■ Action item:
Please repeat the lines below exactly. Begin with the line containing "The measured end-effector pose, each" and go on through the line containing "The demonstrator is".

Dataset entries:
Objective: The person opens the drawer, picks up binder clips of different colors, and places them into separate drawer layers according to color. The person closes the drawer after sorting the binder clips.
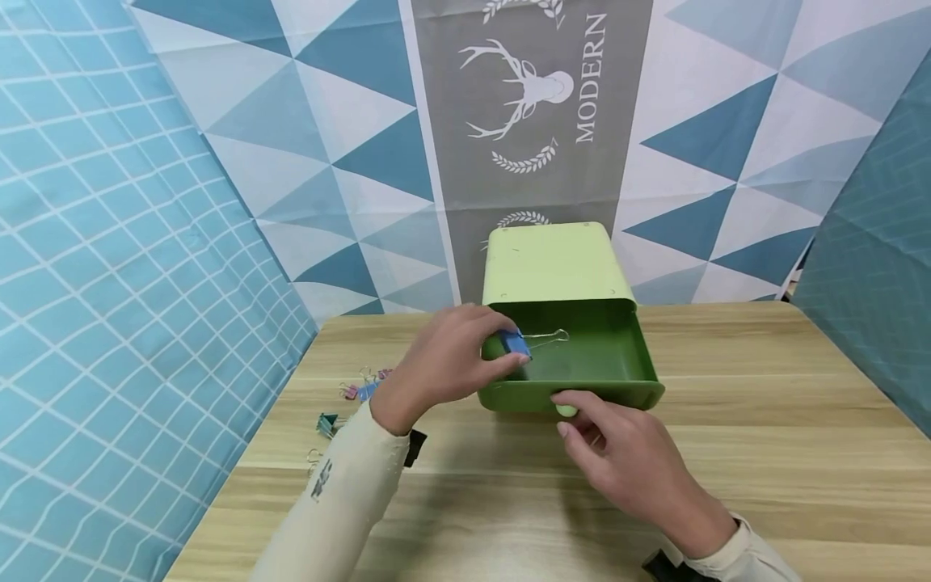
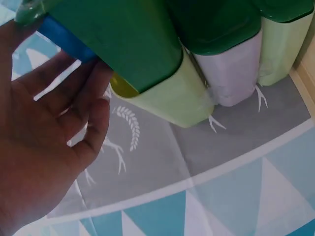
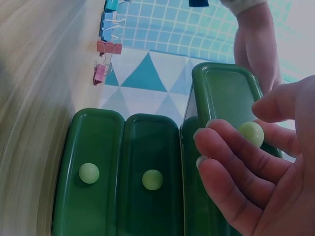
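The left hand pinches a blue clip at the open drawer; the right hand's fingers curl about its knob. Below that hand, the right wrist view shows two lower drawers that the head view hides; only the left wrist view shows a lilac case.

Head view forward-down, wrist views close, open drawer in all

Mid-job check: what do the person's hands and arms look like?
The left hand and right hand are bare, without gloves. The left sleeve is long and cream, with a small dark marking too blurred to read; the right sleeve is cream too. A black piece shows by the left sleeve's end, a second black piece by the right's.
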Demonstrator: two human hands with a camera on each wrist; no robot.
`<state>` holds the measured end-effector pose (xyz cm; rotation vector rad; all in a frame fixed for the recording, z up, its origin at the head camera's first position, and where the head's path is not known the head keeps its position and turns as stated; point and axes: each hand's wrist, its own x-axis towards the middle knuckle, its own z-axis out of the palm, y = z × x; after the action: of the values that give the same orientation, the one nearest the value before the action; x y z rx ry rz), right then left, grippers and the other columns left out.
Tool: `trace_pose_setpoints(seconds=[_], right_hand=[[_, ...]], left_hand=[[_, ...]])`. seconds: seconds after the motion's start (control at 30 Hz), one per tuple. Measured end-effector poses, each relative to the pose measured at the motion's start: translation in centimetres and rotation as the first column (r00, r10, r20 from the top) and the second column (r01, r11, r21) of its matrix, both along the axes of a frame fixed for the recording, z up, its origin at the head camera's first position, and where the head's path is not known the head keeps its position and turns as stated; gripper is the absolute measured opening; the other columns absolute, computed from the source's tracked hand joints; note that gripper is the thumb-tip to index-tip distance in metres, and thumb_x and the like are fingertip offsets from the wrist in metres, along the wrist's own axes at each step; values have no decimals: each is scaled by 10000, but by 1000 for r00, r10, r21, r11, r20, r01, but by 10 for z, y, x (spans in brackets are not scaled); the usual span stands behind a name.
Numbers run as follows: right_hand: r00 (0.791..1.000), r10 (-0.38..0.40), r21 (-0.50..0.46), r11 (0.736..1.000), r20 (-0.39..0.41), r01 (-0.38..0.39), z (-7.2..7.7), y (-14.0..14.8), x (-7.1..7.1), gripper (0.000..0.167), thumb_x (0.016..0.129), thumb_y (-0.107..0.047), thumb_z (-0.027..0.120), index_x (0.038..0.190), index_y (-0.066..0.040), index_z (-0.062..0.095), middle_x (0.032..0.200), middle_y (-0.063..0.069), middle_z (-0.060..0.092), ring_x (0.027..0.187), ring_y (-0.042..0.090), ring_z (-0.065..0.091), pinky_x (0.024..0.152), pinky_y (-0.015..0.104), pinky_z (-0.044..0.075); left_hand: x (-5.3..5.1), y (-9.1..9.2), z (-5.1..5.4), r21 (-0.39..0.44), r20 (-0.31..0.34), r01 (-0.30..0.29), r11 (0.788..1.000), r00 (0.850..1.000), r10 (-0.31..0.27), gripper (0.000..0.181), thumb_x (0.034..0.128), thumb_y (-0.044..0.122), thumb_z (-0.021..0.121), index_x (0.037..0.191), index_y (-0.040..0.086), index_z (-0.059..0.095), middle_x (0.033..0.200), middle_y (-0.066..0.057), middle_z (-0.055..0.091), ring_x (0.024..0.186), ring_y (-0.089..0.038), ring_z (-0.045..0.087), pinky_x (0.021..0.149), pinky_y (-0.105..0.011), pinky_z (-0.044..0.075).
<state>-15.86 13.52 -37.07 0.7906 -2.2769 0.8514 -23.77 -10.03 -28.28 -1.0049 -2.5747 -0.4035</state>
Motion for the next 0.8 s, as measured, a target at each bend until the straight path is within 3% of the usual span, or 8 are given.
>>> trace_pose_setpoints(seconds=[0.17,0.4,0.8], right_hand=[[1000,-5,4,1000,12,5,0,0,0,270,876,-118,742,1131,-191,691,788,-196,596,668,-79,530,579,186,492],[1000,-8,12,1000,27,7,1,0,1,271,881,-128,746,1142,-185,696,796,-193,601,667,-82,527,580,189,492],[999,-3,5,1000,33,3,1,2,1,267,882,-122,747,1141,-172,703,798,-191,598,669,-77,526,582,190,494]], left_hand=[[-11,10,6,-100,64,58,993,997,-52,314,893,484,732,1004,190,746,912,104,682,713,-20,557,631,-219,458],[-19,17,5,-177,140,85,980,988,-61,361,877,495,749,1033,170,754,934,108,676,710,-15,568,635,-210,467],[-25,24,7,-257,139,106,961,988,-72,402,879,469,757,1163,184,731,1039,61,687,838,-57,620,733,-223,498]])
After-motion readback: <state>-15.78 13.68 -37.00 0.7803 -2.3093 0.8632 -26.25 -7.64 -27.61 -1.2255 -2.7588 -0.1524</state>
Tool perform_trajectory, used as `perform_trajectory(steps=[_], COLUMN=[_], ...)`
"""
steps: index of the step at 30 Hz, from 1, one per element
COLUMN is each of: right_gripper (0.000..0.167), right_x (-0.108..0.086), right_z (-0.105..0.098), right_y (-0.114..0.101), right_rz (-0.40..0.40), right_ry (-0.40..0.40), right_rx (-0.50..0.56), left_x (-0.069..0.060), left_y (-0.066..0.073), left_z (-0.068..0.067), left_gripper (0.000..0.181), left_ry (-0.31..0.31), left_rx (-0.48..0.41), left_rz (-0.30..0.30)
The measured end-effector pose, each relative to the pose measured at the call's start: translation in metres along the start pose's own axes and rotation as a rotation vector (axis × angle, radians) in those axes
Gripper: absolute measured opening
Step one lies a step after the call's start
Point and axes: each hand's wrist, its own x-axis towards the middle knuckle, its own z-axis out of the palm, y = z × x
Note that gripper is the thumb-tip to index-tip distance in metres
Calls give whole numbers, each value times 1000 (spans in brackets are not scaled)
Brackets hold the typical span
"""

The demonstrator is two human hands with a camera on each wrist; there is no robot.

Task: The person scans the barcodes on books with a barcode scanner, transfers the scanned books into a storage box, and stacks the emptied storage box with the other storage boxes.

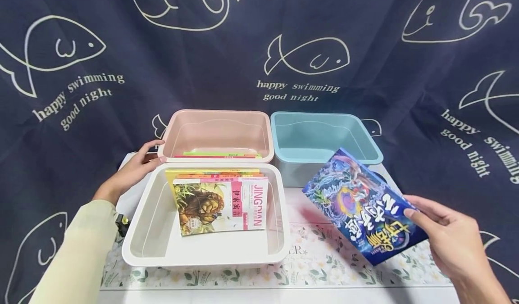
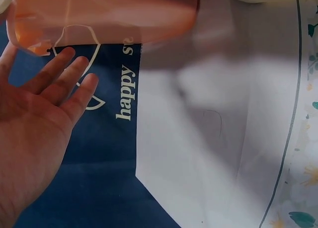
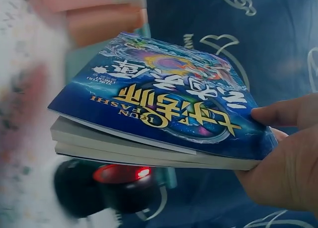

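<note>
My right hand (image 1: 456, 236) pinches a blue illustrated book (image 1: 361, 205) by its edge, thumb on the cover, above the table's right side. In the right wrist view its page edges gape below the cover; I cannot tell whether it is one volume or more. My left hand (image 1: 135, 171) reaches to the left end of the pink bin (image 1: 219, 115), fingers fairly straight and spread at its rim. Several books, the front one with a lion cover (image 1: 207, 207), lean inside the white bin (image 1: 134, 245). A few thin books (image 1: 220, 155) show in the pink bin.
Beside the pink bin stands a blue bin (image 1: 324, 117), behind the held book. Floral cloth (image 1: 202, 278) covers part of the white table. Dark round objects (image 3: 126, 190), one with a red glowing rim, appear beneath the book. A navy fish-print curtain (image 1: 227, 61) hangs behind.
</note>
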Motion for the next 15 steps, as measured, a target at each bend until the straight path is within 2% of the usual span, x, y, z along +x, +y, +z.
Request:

■ Solution for this exercise:
The measured end-effector pose, each relative to the pose measured at the call's start: translation in metres along the start pose's own axes and rotation as a rotation vector (axis × angle, radians) in those axes
Gripper: absolute measured opening
Step one lies a step after the call's start
Point and axes: each hand's wrist, its own x-axis towards the middle knuckle, its own z-axis out of the palm, y = z × x
Note that gripper is the thumb-tip to index-tip distance in metres
Calls give whole numbers, each value times 1000 (spans in brackets are not scaled)
Brackets hold the typical span
"""

The demonstrator is two human hands with a camera on each wrist; there is no robot.

What appears above is the complete answer.